Interviewer: I recently had the pleasure of interviewing Professor Alan Deidun on being a Marine Biologist in Malta. Professor Deidun is the Director of the International Ocean Institute as well as an Associate Professor at the Physical Oceanography Research Group at the University of Malta. He holds a PhD in Biology and has published over 40 peer-reviewed papers. He also runs IOIKIDS Spot the Jellyfish, a citizen science project for identifying jellyfish sightings as an initiative to increase awareness amongst the younger generations about the local diversity of jellyfish species. Thanks, Alan, for taking the time to speak to us!
What first got you interested in the ocean and Marine Biology?
When I was young, 3–4 years old, I went rod fishing with my father in Wied Iz Zurrieg, catching bogue. He was a busy man but he would build boats out of the silver sheet from packets of cigarettes and float them in the sea which was very special to me. This is a memory that lingers.
How did you transition from Biology to Marine Biology?
During a SCUBA diving course I took in 2002 whilst a university student. Some friends decided to go learn SCUBA diving in Sliema and I went with them. I was doing my Bachelor’s in Biology and Chemistry, (I’ve always been a science person even though it’s difficult for me to choose, I like everything except financial subjects.) And Malta being an island is the right place to study Biology.
What is the best diving encounter you’ve had?
The best encounter was at a Gozo wreck: as soon as we emerged from the water we saw a pod of (you wouldn’t believe this, at first we didn’t know what they were because they were there only for 2 or 3 seconds) Basking Sharks. They pass through Malta infrequently but they never stop. The “Gab Doll” is the Maltese word for them. (But you know for every fish there are 5 Maltese names depending on where you are in Malta.) Only three times have I been diving outside of Malta: once in the Caribbean, once in Italy, and once in Turkey. Hopefully this summer in the Red Sea. You should go to Lamperoza; it’s a beautiful place (between Malta and Tunisa, it’s really a great place).

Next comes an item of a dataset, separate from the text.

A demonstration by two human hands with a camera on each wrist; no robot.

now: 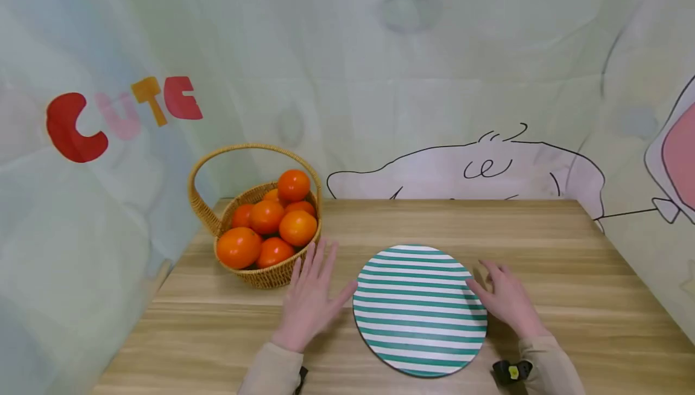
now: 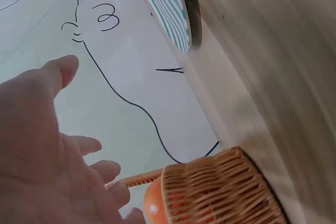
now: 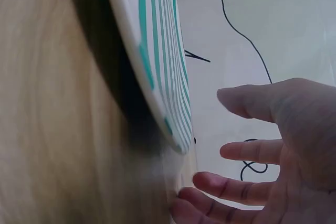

What got you interested in studying jellyfish?
What got me interested in jellyfish in general? The fact that they are everywhere, all the time, that they have this power to instil fear in people! Graceful creatures because they float around in the water and their colours. And then the opportunity came to have this Citizens Science campaign for the jellyfish. The first campaigns were being born in the Med (about 10 years ago there was nothing) so it was born and we went for it.
Are they endangered in any way?
I would confidently say that no jellyfish can ever be endangered because their reproductive system is so virulent as they have something known as larvae amplification where they bloom relatively quickly and widespread. That causes other problems like the Med going from a fish-dominated sea to jelly-fish dominated sea because there are not enough fish to eat all the jellyfish anymore (“ecological release” is what it’s called).
Do you track / study any other marine life?
I’m interested in anything that’s alien to our seas. We just launched a new campaign called “Spot the Alien Fish” like Lion Fish. So we’ve recorded 15 new species in the past 10 years in our waters. (We suspect some are released from their aquarium because having tropical is now becoming a fad and then people are moving onto a marine aquarium and releasing fish when they grow too big.)
Have you ever hurt any marine life whilst studying them?
Unfortunately, yes, because some sampling has to be destructive because you have to collect a sample, put them in alcohol and under a microscope so there is no way about it. So the study of biology is destructive and it’s difficult to work on only living samples, you have to work on dead samples as well (you have to kill it by getting it out of the water). But even if we are dealing with invertebrates we try to do it as humanely as possible by killing them as quickly as possible.
What is an average day like for you as a marine biologist?
I wouldn’t say there is any average day. For example this morning I was filming a series on alien species in Malta. Sometimes it’s lecturing. Sometimes it’s analysing or writing a paper, sometimes it’s travelling abroad like to Hong Kong attending a UN conference. There is the research part (going out to sea on boats, writing papers, conferences, ) there is the administrative part (EU funded projects but you need to do a lot of paper work), and there is the teaching part (teaching/training).
What do you find the most satisfying your job?
Dealing with kids and the public is my preferred part of the job. I like going in the media and the public, going to schools or to a beach and speaking to kids about jellyfish etc, and delivering a lecture is my favourite.
If you had not studied biology, what would you have become?
Journalism, because I have my own newspaper column running for 15 years in the Sunday times every 15 days. I’ve won the Environmental Journalism Award 3 times from Times of Malta. I also write for Sunday Circle June issue on Alien species, sometimes even also for the Royal Yacht Club Spinnaker magazine and Air Malta magazine. Writing is something I enjoy very much.